THE TASK:
Copy out the data line by line exactly, from its start to the line bearing "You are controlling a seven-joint", inclusive.

(Beginning of DATA TO EXAMINE)

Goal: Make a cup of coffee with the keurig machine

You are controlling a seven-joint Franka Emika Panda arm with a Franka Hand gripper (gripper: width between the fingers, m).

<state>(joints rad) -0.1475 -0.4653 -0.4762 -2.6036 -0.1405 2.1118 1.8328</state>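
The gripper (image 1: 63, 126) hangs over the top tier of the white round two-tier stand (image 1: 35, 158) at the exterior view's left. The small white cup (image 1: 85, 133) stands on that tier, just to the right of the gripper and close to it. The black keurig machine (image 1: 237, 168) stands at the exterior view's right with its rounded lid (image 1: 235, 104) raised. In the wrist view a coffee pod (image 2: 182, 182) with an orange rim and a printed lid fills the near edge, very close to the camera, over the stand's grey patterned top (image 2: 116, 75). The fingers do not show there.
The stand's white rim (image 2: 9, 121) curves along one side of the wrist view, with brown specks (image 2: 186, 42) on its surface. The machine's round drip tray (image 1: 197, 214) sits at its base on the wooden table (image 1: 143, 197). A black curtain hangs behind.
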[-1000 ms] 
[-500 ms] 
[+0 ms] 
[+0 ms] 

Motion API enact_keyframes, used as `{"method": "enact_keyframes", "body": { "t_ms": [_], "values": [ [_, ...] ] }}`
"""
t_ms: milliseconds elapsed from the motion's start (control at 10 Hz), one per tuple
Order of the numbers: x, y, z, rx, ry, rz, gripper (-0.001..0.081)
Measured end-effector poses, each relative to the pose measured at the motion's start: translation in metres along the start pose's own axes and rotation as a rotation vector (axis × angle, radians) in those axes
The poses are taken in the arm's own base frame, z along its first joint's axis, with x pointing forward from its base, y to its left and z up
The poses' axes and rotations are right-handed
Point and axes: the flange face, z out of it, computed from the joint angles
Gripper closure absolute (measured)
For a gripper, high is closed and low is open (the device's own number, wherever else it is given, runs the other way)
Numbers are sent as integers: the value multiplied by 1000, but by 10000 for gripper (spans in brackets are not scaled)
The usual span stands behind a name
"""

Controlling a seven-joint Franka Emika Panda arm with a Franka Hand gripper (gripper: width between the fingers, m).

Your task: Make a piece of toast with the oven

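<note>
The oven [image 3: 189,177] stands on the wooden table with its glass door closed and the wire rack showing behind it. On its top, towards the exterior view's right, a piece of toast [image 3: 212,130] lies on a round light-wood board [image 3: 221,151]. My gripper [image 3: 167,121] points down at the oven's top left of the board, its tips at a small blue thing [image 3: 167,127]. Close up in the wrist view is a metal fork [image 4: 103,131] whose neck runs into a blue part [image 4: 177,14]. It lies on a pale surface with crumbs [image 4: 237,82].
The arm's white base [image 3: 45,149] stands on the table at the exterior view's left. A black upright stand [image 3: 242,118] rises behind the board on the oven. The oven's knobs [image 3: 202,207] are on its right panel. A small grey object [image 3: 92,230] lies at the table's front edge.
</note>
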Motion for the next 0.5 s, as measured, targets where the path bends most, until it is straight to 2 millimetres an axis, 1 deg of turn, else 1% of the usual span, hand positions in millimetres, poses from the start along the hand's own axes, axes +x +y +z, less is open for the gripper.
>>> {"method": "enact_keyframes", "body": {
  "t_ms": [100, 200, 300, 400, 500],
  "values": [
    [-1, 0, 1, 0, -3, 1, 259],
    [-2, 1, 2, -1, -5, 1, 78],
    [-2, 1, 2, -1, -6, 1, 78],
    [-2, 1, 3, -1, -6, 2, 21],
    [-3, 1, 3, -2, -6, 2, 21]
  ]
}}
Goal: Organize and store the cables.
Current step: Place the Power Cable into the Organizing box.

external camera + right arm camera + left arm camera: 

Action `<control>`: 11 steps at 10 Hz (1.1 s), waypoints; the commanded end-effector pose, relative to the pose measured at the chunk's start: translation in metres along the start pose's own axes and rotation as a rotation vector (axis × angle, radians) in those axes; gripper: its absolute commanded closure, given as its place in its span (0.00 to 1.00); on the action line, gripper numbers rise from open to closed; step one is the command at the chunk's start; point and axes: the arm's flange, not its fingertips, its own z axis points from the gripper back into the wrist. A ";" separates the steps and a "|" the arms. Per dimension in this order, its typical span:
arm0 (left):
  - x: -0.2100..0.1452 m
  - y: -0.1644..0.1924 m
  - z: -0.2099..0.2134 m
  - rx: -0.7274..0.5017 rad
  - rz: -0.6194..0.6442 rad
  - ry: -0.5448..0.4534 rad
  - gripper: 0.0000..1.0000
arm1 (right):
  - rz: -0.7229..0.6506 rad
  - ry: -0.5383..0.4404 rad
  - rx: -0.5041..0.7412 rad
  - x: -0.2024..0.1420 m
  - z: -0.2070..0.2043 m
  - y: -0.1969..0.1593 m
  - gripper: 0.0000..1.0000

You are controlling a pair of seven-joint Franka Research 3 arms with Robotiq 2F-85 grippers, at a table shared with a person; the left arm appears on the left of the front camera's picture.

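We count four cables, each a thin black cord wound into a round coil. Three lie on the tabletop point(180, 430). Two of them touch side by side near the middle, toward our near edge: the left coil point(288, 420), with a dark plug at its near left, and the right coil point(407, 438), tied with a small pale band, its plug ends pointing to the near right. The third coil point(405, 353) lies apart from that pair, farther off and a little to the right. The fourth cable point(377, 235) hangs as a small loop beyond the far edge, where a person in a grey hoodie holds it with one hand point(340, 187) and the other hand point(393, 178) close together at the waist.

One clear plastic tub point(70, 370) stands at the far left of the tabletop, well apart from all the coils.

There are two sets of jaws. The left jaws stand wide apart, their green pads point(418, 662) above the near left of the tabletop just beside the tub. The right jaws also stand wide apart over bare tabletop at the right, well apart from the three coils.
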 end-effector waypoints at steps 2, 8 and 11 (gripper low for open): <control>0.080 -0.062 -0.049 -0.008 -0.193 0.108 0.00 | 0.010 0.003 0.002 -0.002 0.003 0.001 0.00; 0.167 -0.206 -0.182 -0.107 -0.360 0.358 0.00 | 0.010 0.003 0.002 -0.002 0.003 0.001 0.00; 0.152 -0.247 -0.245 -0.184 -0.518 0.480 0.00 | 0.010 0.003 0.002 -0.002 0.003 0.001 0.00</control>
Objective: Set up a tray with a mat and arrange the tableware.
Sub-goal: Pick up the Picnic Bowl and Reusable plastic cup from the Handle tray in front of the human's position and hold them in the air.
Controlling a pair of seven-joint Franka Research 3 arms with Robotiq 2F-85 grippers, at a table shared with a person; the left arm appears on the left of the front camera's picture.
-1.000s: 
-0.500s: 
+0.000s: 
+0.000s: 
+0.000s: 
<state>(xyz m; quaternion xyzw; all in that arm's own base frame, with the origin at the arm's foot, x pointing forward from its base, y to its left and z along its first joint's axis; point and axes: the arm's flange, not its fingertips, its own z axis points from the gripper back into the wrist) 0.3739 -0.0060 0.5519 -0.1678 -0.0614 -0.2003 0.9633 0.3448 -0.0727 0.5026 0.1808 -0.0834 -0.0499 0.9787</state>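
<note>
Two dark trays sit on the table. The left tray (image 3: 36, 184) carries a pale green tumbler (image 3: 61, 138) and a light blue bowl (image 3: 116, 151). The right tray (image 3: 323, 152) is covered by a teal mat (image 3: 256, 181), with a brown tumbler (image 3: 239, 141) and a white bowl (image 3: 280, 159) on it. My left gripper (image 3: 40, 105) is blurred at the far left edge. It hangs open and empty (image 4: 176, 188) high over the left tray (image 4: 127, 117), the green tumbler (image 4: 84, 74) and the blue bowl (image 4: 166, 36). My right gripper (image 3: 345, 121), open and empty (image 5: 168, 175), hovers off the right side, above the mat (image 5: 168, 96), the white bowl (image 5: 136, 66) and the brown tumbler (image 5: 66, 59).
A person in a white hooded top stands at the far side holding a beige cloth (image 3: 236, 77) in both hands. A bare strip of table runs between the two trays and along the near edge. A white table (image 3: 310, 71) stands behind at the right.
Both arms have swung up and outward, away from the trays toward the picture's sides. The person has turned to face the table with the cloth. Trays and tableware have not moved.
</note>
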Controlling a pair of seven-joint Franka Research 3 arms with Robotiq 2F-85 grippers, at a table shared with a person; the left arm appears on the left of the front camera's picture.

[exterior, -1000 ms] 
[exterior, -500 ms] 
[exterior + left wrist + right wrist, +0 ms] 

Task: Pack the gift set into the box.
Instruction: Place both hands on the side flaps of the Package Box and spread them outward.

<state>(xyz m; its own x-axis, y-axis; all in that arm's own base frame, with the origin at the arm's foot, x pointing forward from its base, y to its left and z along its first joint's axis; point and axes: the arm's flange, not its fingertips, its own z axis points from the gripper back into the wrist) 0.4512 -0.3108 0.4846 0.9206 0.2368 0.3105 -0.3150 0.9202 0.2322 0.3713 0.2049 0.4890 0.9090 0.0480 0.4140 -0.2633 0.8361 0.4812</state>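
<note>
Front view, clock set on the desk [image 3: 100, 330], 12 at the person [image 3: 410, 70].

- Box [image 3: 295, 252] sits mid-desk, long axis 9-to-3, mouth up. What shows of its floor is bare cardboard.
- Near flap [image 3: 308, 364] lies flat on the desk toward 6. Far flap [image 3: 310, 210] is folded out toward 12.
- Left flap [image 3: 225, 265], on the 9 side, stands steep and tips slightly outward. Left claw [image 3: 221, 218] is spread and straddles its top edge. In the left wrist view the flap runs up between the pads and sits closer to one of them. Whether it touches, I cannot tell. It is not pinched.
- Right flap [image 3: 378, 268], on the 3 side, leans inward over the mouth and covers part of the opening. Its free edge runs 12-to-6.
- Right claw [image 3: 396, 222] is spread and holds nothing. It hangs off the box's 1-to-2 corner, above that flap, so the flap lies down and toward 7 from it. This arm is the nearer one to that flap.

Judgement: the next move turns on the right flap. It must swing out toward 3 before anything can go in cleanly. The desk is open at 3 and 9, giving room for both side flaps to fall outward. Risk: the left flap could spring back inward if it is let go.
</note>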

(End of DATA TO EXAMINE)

ANSWER:
Goal: Make a cup of coffee with the keurig machine

You are controlling a seven-joint Franka Emika Panda arm with a Franka Hand gripper (gripper: width between the fingers, m).

The requested output has been produced.